CNN Asks 'Can the Klan Rebrand?'

"Disney is happiness. Nike is you're proud you ran the race. The Ayran Brotherhood -- that's somewhere on the spectrum of rage and outrage."

As a follow-up to the tragic shooting by a Klansman in Overland Park Kansas which resulted in the deaths of three innocents CNN.com asked "Can the Klan Rebrand?" The article interviews a number of marketing experts and asks them if the rebranding effort by some in the Klan leadership could succeed.

According to the experts CNN interviewed the answer is no, "What would you be left with? Benign racism?" asked Jelani Cobb, director of the Africana Studies Institute at the University of Connecticut.

Meanwhile, many Klan leaders complain that the shooting set back their attempts to rebrand the hate group.

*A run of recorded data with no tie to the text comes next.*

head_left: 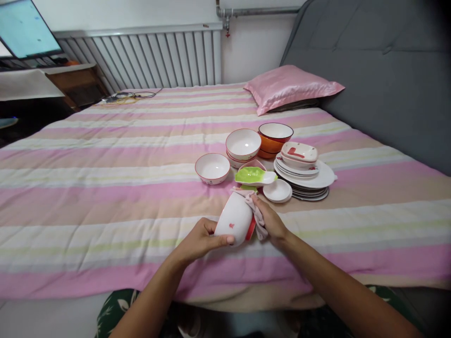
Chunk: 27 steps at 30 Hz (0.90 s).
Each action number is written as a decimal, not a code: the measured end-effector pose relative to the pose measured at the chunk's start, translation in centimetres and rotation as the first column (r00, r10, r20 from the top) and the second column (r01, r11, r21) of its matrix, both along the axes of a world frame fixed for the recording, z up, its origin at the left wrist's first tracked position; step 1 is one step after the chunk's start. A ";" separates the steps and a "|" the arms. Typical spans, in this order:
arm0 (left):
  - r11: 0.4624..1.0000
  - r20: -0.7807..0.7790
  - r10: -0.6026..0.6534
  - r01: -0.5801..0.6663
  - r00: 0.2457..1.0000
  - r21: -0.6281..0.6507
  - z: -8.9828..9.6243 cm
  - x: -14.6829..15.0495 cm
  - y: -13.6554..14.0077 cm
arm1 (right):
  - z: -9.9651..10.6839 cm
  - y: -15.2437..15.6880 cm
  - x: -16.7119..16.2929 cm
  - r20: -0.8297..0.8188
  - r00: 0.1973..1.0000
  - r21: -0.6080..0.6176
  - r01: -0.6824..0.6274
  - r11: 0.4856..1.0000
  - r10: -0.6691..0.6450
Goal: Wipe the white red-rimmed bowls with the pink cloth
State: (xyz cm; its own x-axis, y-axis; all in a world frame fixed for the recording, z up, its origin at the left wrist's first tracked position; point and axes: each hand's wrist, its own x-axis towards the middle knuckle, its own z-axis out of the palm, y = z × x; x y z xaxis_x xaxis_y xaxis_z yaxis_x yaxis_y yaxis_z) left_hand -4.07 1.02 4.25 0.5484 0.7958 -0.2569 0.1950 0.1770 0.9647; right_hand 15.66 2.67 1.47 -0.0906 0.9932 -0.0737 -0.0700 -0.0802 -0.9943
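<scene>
A white bowl (232, 219) with a small red mark and a red foot is tipped on its side above the bed's front part. My left hand (202, 238) grips it near the rim, thumb along the outside. My right hand (269, 218) is closed on a pale pink cloth (260, 220), which lies against the bowl's base and upper side. Just beyond stand a green leaf-shaped dish (252, 175) and a white spoon-like dish (277, 191). A single white bowl with a red rim (212, 168) sits to their left.
Stacked white bowls (243, 144), orange bowls (275, 141) and a pile of plates (326, 176) topped by a square dish (299, 152) stand on the striped bedspread (123, 206). A pink pillow (291, 87) lies farther back, and cables (130, 96) at the far left.
</scene>
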 end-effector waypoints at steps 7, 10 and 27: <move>0.965 0.209 0.234 -0.201 0.949 -0.168 -0.7 -0.3 0.3 | -0.9 -0.3 -0.2 -0.109 0.994 -0.098 -0.003 0.995 -0.008; 0.927 0.290 0.341 -0.270 0.894 -0.260 -0.7 -0.3 0.5 | -0.8 -0.5 -0.4 -0.132 0.991 -0.063 -0.033 0.997 0.024; 0.655 0.451 0.745 -0.415 0.491 -0.631 -1.0 -0.5 2.0 | -1.6 -2.0 -1.2 0.389 0.921 0.325 -0.147 0.934 0.010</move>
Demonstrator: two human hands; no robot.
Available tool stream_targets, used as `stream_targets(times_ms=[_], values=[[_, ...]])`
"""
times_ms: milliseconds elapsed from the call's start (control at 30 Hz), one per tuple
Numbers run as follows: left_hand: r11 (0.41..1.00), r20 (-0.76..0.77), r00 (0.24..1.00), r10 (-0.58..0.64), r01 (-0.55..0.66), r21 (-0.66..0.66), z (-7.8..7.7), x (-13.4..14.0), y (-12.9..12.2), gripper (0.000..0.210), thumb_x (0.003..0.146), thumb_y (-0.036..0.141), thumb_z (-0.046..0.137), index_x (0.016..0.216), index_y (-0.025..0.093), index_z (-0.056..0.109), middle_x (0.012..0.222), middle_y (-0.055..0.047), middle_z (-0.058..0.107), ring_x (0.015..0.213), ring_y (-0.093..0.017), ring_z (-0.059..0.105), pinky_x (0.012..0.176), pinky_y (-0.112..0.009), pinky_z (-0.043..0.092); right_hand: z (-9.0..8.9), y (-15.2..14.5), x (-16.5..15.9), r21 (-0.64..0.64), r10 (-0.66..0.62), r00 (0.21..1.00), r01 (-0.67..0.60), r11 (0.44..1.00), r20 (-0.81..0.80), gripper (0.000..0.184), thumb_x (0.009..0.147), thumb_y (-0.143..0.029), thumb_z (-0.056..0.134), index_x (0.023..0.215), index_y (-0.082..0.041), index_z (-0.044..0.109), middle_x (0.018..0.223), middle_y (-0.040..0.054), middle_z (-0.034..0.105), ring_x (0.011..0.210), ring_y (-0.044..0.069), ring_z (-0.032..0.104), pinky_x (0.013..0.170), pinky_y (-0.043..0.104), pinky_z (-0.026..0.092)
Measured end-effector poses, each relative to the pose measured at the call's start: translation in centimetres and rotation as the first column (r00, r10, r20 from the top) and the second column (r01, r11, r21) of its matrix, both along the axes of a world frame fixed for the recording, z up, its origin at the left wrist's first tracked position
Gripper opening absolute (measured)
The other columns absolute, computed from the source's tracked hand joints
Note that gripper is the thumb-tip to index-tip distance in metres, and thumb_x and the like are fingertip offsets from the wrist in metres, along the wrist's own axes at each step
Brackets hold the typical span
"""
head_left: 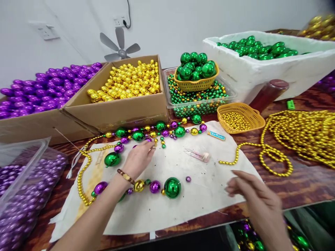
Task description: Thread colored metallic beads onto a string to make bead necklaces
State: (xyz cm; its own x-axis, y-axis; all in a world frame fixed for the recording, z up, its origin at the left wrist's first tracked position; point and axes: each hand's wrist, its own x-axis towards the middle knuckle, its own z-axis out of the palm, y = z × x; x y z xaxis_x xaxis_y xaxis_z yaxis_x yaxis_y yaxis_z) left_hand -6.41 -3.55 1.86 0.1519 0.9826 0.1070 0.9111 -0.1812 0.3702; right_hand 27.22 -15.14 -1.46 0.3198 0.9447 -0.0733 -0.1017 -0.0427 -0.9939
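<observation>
My left hand point(140, 159), with a brown bracelet at the wrist, reaches over the white cloth point(199, 205). Its fingers are pinched together beside small loose beads point(162, 142); what they hold, if anything, is too small to make out. Above it runs a strand of green, gold and purple beads point(179, 131). Nearer me, another strand ends in a big green ball point(172, 188), with a small purple bead point(188, 179) just past it. My right hand point(258, 198), slightly blurred, hovers at the cloth's right edge, fingers apart, below a gold bead chain point(232, 162).
Pink-handled thread snips point(198, 155) and a blue packet point(216, 135) lie on the cloth. Behind stand a carton point(117, 113) of gold beads, a yellow basket point(240, 129) and a white foam box point(220, 52). A bag of purple beads point(34, 198) is at left.
</observation>
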Motion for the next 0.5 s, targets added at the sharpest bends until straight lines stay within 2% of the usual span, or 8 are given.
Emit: stream_targets(times_ms=[67, 167, 367, 433, 500], values=[[0.998, -0.05, 0.999, 0.012, -0.015, -0.067, -0.2, -0.5, 0.8, 0.021, 0.09, 0.026, 0.05, 0.099, 0.023, 0.068, 0.102, -0.009, 0.069, 0.095, -0.027, 0.062, 0.084, -0.034, 0.042, -1.4, 0.1, -2.3, -0.066, 0.142, 0.989, -0.144, 0.987, -0.032, 0.023, 0.088, -0.033, 0.065, 0.105, -0.018, 0.068, 0.081, 0.0047, 0.071, 0.069, 0.019, 0.068, 0.063, 0.03, 0.057], [0.994, -0.067, 0.998, -0.001, -0.006, -0.111, -0.7, 0.5, 0.9, 0.022, 0.09, 0.025, 0.048, 0.095, 0.021, 0.068, 0.097, -0.01, 0.071, 0.091, -0.027, 0.063, 0.082, -0.035, 0.043, -3.1, -0.3, -4.5, -0.105, 0.243, 0.968, -0.249, 0.963, -0.068, 0.023, 0.091, -0.036, 0.06, 0.102, -0.017, 0.067, 0.079, 0.0045, 0.07, 0.069, 0.018, 0.067, 0.064, 0.029, 0.054], [0.986, -0.142, 0.983, -0.117, 0.098, -0.137, -1.0, 3.4, -0.6, 0.024, 0.094, 0.025, 0.043, 0.093, 0.021, 0.066, 0.096, -0.007, 0.07, 0.09, -0.022, 0.065, 0.078, -0.031, 0.045, -4.8, -0.5, -4.4, -0.133, 0.256, 0.965, -0.262, 0.956, -0.06, 0.025, 0.092, -0.039, 0.059, 0.103, -0.018, 0.066, 0.076, 0.0027, 0.066, 0.065, 0.016, 0.064, 0.059, 0.025, 0.05], [0.989, -0.151, 0.984, -0.098, 0.079, -0.127, -1.2, 3.0, -0.7, 0.025, 0.094, 0.023, 0.041, 0.093, 0.021, 0.065, 0.096, -0.006, 0.069, 0.089, -0.021, 0.065, 0.078, -0.03, 0.046, -5.2, -0.3, -4.1, -0.144, 0.26, 0.964, -0.265, 0.953, -0.051, 0.025, 0.092, -0.04, 0.059, 0.102, -0.018, 0.066, 0.075, 0.0027, 0.066, 0.065, 0.016, 0.064, 0.057, 0.025, 0.049], [0.996, -0.156, 0.987, -0.024, 0.011, -0.089, -1.5, 1.9, -0.2, 0.025, 0.094, 0.02, 0.04, 0.097, 0.019, 0.065, 0.099, -0.008, 0.068, 0.092, -0.022, 0.065, 0.081, -0.031, 0.046, -5.7, -0.1, -4.0, -0.149, 0.268, 0.962, -0.273, 0.95, -0.049, 0.026, 0.092, -0.041, 0.058, 0.103, -0.018, 0.066, 0.075, 0.0028, 0.065, 0.064, 0.016, 0.064, 0.057, 0.025, 0.049]])
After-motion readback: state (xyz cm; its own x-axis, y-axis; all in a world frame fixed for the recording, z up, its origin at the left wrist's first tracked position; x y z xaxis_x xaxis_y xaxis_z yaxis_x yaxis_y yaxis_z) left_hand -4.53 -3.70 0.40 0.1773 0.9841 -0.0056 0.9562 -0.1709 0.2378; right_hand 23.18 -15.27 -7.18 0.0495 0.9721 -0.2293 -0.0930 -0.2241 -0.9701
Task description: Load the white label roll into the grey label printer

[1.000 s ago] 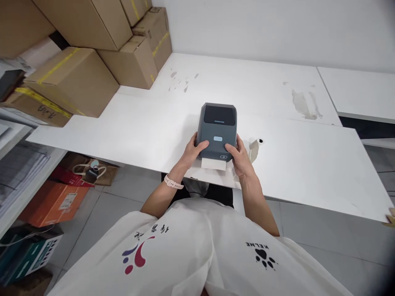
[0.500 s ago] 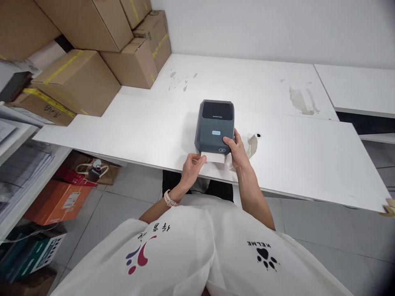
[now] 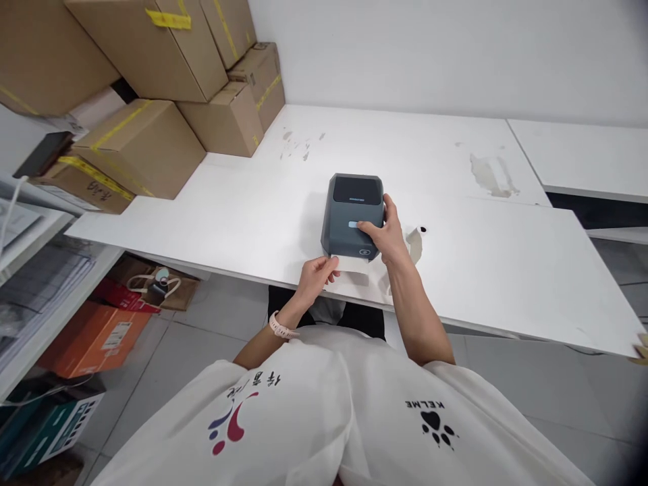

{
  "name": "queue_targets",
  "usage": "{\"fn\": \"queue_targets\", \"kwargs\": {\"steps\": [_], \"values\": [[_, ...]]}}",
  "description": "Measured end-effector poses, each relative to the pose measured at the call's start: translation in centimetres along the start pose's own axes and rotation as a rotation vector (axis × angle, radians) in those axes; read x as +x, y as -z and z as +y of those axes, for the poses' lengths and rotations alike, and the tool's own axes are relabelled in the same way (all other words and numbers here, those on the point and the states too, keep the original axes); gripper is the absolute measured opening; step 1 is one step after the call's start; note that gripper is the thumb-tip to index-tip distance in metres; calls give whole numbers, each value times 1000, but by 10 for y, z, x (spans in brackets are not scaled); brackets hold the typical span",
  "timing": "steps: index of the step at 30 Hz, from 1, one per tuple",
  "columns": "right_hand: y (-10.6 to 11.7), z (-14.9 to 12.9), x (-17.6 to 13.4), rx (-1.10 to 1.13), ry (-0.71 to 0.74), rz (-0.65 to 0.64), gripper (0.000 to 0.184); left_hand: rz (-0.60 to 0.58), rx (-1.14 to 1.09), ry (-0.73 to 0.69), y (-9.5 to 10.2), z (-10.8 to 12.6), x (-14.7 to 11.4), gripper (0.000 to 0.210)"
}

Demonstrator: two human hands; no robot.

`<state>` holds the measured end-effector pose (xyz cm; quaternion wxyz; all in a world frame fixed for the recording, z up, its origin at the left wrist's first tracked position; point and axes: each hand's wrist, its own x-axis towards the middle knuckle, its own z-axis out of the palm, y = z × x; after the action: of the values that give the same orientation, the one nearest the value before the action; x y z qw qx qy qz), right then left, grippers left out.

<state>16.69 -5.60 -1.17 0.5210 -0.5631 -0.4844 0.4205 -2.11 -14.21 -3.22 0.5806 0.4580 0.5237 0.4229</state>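
A dark grey label printer (image 3: 340,233) with a black window on top sits on the white table. From its front slot comes a blank white paper strip (image 3: 355,264). My left hand (image 3: 312,278) pinches the left edge of that strip between thumb and fingers. On the printer's right side, my right hand (image 3: 391,237) grips the casing; its thumb lies over the small pale panel on the lid and the fingers go down the side, partly hidden. Just right of this hand lies a small paper roll (image 3: 416,237) with a loose, curled tail.
Stacked cardboard boxes (image 3: 146,145) with yellow tape fill the table's left end. The white table (image 3: 486,270) has its front edge close to my body. Stain marks (image 3: 489,174) show at the back right. An orange box (image 3: 96,337) stands low at left.
My right thumb has slid up the lid from the front right corner to the pale panel. My left hand still pinches the strip. The whole view has shifted slightly downward.
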Motion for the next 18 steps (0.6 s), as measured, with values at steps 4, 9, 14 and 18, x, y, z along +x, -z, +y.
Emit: {"fn": "queue_targets", "kwargs": {"steps": [4, 9, 14, 18], "values": [[0, 2, 4, -43, 51, -15, 104, 216, 25, -142, 7, 5, 10, 35], [5, 1, -24, -10, 35, 2, 94, 294, 32, -240, 15, 18, 24, 39], [9, 5, -65, -6, 5, 67, 73, 205, -23, -141, 22, 18, 37, 49], [8, 3, -82, -61, 35, 42, 70, 174, -47, -86, 20, 13, 51, 47]]}}
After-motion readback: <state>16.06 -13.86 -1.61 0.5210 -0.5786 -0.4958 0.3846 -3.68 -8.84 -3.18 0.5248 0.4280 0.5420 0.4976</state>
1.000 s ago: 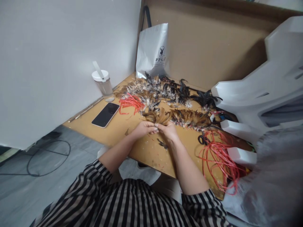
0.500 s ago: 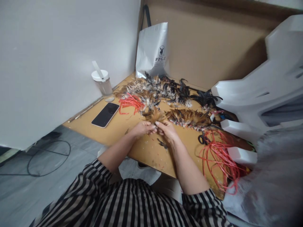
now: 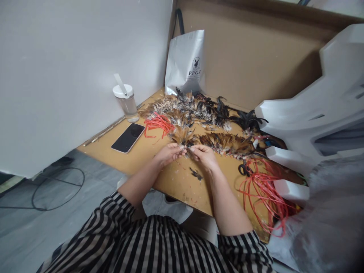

CNN sought out "Imperial Wizard" Frank Ancona, leader of the Traditionalist American Knights of the Ku Klux Klan, for his opinion on the Jewish center shootings. Ancona expressed his frustrations with the impact Cross's action would have on the image of the Klan, arguing that he had "set back everything I've been trying to do for years":

"I believe in racial separation but it doesn't have to be violent," he told CNN. "People in the Klan are professional people, business people, working types. We are a legitimate organization."

Cross, who founded the Carolina Knights of the KKK in the 1980s, went "rogue," Ancona said.

Atlanta-based brand consultant Laura Ries maintained that a KKK reboot is an impossible task:

"They stand for hatred; they always have, Maybe they don't believe in shooting up a center for Jewish people, but they still support beliefs that are beyond the scope of understanding for most people and certainly the freedom and equality our country believes in."

Ries also argued that, in contrast to the Catholic Church, the Klan lacked of a high-profile leader to be the face of a rebranded movement:

"The KKK doesn't have a Pope. Look at what that guy has done. You have to have a leader like that to make people believe a change has happened," she said.

Marketing expert Dan Hill also contended that there could probably never be a Klan rebranding:

"Disney is happiness. Nike is you're proud you ran the race. The Ayran Brotherhood -- that's somewhere on the spectrum of rage and outrage," he said. "We are talking about an emotion that leads to violence. If you use that rhetoric, you can't say you didn't expect that kind of reaction."

Not discussed is what a story like this does to the CNN brand.